Cuando Ananías entra en la historia, temeroso y escéptico, entendemos por qué. Saulo tiene fama de violento. Pero el Espíritu lo llama a ver lo que es posible incluso en el corazón más duro. Ananías no se enfrenta a Saulo con venganza. No le da a Saulo lo que Saulo había dado a otros. En cambio, lo llama "hermano". Un acto de valentía profética. Un intento radical y arriesgado de pacificación.

Amigos, esa es la copa de la libertad a la que estamos llamados: no la libertad de dominar, sino la libertad de seguir, de andar en el camino de Jesús, cuyo poder nunca fue coercitivo, sino siempre invitante. Quien desarmó el odio con la sanación, respondió a la traición con el perdón y se enfrentó al imperio no con ejércitos, sino con una cruz. 

This is a word for us today, in a world that often believes violence solves violence, that domination secures peace. The story of Saul reminds us: transformation happens not through force, but through grace. God does not conquer Saul; God liberates him. And in that freedom, Saul becomes Paul—the one who writes, “For freedom Christ has set us free” (Gal 5:1). 

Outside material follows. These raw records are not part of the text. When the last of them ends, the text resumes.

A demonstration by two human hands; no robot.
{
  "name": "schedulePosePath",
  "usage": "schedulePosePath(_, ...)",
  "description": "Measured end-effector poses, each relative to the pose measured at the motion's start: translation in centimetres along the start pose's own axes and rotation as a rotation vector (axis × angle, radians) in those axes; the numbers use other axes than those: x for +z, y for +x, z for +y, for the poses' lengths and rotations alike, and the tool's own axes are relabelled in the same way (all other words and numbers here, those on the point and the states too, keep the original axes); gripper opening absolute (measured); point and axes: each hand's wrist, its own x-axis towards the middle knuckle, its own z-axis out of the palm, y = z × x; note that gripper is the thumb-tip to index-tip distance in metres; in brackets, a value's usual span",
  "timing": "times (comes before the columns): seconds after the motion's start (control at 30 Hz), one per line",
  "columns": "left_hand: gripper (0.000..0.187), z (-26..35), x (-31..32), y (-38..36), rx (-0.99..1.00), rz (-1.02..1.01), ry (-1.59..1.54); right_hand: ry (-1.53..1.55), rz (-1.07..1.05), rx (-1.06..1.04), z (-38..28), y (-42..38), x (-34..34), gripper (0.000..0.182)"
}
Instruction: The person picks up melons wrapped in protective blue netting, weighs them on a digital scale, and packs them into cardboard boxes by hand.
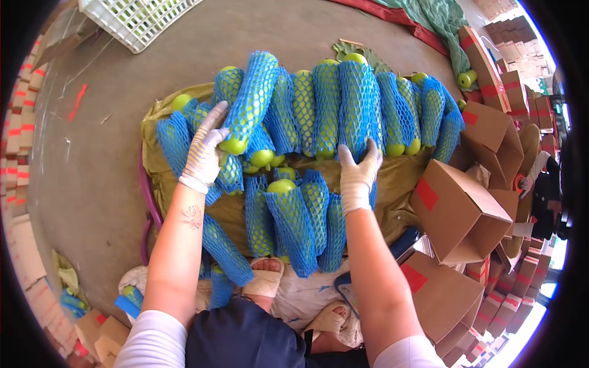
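Note:
My left hand (205, 150), in a pale striped glove, is closed around the lower part of a long green gourd in a blue foam net (253, 101), tilted and raised above the pile. My right hand (361, 172), also gloved, has its thumb and fingers around the lower end of another netted gourd (354, 101) in the upper row. More netted gourds (326, 104) lie side by side in that row. A second group of netted gourds (293, 227) rests nearer me, some with their bare green ends showing.
An olive-coloured cloth (392, 211) lies under the gourds. Open cardboard boxes (451, 205) stand to the right, with a person (546, 190) beyond them. A white plastic crate (138, 24) is at the upper left. Stacked cartons (24, 132) line the left edge.

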Motion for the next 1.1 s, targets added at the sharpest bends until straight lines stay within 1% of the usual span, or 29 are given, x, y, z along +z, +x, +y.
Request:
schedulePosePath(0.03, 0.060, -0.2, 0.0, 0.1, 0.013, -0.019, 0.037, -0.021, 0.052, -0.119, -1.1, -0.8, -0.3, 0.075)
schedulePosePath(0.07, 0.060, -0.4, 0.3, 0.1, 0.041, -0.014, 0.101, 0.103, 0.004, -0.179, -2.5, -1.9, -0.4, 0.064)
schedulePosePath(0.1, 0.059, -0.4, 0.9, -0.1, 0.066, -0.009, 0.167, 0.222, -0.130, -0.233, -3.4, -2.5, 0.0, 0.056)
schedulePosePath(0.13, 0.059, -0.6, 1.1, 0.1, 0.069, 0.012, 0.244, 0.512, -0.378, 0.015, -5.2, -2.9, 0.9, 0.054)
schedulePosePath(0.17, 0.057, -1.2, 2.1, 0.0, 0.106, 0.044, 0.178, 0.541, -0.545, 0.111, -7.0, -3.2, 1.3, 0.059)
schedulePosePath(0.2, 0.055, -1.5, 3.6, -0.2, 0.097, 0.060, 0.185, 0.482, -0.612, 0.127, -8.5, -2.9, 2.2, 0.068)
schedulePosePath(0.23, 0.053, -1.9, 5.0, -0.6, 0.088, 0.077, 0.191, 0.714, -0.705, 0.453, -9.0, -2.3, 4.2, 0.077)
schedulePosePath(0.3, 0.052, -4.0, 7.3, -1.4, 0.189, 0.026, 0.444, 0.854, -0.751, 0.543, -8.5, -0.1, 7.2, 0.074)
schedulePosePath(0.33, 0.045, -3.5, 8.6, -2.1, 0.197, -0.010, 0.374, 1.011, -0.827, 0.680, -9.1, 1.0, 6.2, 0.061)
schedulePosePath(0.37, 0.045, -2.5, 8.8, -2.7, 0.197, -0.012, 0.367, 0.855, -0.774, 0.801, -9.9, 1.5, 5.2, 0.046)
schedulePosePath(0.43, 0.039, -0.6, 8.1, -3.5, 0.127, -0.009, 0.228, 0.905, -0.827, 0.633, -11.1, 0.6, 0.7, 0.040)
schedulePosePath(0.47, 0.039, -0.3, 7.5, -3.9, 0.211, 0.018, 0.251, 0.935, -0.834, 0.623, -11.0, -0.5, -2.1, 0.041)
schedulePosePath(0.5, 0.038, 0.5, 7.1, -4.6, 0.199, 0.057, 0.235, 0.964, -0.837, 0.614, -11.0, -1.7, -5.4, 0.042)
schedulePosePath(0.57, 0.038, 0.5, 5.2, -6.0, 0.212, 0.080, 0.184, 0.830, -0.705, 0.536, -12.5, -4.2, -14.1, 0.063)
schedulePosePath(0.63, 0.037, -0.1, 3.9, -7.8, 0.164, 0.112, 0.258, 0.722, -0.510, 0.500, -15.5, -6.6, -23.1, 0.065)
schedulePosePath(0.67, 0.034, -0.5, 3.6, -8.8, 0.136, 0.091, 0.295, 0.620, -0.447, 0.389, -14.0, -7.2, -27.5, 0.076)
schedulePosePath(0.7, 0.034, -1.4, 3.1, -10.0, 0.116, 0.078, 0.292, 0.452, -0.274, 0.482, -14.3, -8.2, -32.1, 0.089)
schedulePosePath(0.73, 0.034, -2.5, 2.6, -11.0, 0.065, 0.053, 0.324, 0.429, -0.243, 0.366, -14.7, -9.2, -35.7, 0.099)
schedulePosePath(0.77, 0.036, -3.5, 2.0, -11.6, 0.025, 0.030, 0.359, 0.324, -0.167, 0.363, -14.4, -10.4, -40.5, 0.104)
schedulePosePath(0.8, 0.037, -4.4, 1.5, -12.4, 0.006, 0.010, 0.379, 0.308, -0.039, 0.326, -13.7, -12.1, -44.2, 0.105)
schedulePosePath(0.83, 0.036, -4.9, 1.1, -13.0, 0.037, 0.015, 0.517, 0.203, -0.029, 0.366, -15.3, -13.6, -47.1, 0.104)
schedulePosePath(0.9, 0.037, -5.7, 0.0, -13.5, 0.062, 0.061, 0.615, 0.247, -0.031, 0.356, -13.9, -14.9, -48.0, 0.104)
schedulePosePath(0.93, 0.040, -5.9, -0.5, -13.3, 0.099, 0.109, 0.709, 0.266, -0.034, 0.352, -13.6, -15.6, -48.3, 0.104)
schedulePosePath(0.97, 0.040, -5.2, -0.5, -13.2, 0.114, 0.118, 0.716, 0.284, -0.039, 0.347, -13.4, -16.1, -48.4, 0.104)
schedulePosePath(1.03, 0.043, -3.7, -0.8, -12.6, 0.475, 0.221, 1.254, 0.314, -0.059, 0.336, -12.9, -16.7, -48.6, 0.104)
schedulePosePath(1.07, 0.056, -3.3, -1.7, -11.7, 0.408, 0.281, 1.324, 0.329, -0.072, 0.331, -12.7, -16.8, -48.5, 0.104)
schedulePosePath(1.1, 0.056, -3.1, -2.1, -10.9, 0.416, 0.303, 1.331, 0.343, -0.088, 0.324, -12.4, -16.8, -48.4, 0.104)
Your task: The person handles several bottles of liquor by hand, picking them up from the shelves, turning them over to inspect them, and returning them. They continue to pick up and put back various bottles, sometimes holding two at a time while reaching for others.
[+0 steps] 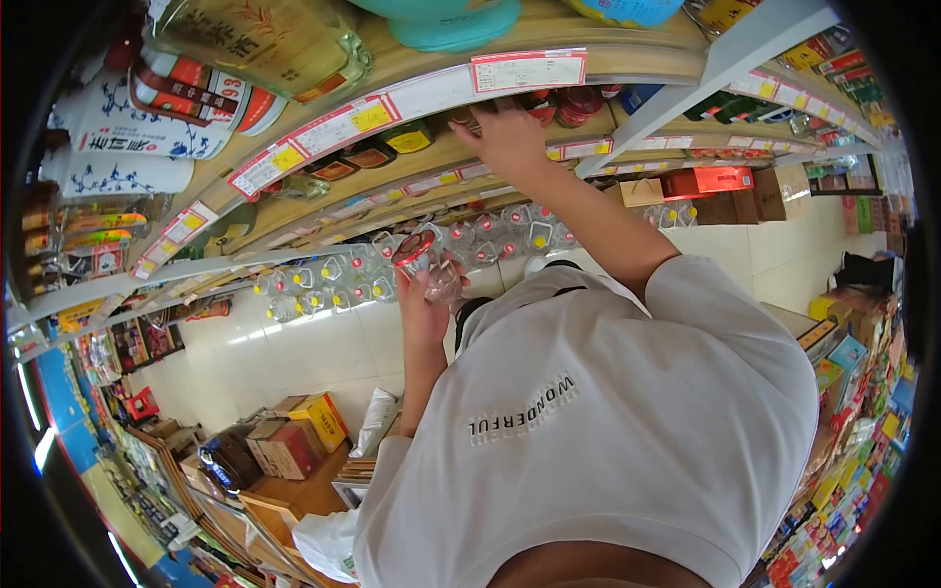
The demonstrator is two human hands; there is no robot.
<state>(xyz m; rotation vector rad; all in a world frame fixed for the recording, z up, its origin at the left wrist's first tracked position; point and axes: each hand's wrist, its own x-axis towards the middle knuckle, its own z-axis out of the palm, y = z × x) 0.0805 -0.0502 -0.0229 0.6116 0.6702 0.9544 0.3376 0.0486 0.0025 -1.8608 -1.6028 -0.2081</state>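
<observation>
One clear jar with one red lid sits upright but tilted in the left hand, its fingers wrapped round it, elbow bent beside the one white shirt. Farther out, arm extended, the right hand is at a shelf (fingertips partly hidden, so I cannot tell its grip), with at least two red items beside it. Beyond are well over ten clear bottles.
</observation>
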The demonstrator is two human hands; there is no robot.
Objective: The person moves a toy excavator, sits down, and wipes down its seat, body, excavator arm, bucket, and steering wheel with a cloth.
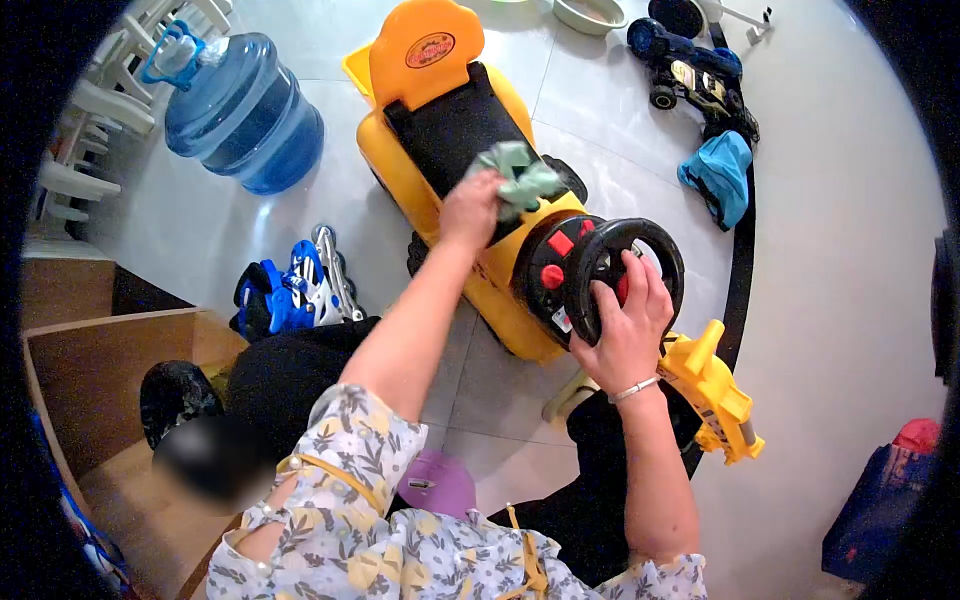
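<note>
A yellow ride-on toy car (385, 145) with a black seat and an orange backrest stands in front of me. My left hand (468, 210) is closed around a crumpled green cloth (522, 180), held over the front of the seat. My right hand (632, 325) grips the toy's black steering wheel (672, 262), fingers bent over the rim. Behind the wheel is a black dashboard with red buttons (553, 278). A yellow plastic part (712, 390), jointed like a loader arm, sticks out just beyond my right hand.
A large blue water bottle (245, 110) and inline skates (300, 285) are at left, above an open cardboard box (115, 345). A toy truck (695, 75), a blue cloth item (720, 175) and a basin (590, 14) lie at upper right. A dark blue bag (875, 510) sits lower right.
</note>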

On Freedom, Timothy Snyder reminds us that “Freedom is not just an absence of evil but a presence of good” (X), emphasizing that true freedom isn't merely the absence of oppression but the active presence of justice, compassion, and constructive engagement. He goes on to ask us, “But is the removal of something in the world really enough to liberate us? Is it not as important, perhaps even more important, to add things?” (XIII). If that were the case, simply ridding the world of Saul would have made things right. But there’s more at play in the Kin-dom of God, where justice is reparative and restorative and not punitive. The absence of tyranny then is not peace and freedom. Snyder advocates for the creation of positive structures and communities that uphold dignity, kinda like the very house churches that we read of later on in Acts that Paul, upon his conversion, sought so hard to organize. So then, following this, “Only people can be free. If we believe something else makes us free, we never learn what we must do. The moment you believe that freedom is given, it is gone” (XV). It is Christ who sets us free, and we realize and maintain this active freedom via collective action, mutual support, and our shared commitment to justice and equity, in other words, being church together along The Way. 

Until which time scales fall from all our eyes, may God open the eyes of our hearts, and may we still be able to recognize the sibling in all, just as Ananias did with Saul. And may we like Paul sin no more, and live into the freedom to follow Christ along the Way. Amen.

Blessing:

Beloved, may we be so brave as to follow.
Not the easy path, but the liberating one.
Not the way of domination, but the way of love.
Not the sword, but the table.
Not control, but compassion.
Not death, but resurrection. 

That is the radical invitation of the gospel: to live as though love is the only real power—and to find, with Saul and with Jesus, that it is. May you find that radical power of love this week and know that you have the freedom to share it. May the force be with you. Amen.